My simple python script to create a dataset and to that dataset add a single PDF file as a resource is failing with "{file} is not json serializable".
# coding=utf-8
# import base64
import ckanapi
import requests
import csv
import json
import pprint
import socket
import netifaces as ni
# UPDATE THESE AND ONLY THESE.
api_token = '***'
the_hostname = socket.gethostname()
the_ipaddress = ni.ifaddresses('eth0')[ni.AF_INET][0]['addr']
site_url = 'http://' + the_ipaddress + ':5000'
endpoint_p = '{}/api/3/action/package_create'.format(site_url)
endpoint_r = '{}/api/3/action/resource_create'.format(site_url)

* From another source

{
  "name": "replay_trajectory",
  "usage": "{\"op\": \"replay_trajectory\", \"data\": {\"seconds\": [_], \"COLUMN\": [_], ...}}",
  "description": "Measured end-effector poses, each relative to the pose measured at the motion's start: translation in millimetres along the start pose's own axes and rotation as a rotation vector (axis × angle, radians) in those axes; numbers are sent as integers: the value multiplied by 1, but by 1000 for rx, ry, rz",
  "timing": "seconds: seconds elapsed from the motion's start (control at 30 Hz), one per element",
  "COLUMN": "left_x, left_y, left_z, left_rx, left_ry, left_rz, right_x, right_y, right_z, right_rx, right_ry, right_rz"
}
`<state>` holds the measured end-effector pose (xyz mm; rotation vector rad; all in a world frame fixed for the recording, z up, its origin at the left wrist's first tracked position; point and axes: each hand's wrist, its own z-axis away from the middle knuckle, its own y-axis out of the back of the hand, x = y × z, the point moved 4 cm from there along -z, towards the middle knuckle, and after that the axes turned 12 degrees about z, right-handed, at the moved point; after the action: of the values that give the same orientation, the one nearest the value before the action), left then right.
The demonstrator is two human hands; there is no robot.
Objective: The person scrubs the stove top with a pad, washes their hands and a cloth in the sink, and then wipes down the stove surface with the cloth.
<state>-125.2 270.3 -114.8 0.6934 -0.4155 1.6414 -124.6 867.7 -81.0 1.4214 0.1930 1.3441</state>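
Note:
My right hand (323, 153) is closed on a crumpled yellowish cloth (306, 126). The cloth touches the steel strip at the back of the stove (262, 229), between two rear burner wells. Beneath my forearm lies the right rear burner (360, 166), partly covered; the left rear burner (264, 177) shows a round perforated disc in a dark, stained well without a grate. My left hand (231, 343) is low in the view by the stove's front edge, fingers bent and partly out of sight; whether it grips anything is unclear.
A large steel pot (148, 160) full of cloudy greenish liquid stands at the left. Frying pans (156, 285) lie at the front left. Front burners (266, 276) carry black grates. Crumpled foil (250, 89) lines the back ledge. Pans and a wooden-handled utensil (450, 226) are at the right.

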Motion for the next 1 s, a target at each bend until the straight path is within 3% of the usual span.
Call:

headers = {'Authorization': api_token}
payload_p = {
"name": "test01",
"private": "true",
"state": "active",
"owner_org": "b15a6f45-e2ed-4587-8c5e-a92dbc9f157d",
"maintainer" : "Forms Management",
"maintainer_email" : "[email protected]",
"author" : "Test Author",
"author_email" : "[email protected]"
}
payload_r = {
"package_id": "null",
"name": "English - test01 - Test Description",
"url": "upload",
"upload": open('/var/www/upload/2nd/unzipped/002-33-5098E/33-5098E.pdf', 'r'),
"description": "This is a test resource attached to dataset test01",
"notes": "This is a longer block of text that is for the resource test01e which is attached to the dataset test01"
}
filepaths = {
"thepath": "/var/www/upload/2nd/unzipped/002-33-5098E/33-5098E.pdf"
}
req_p = requests.post(endpoint_p, json=payload_p, headers=headers)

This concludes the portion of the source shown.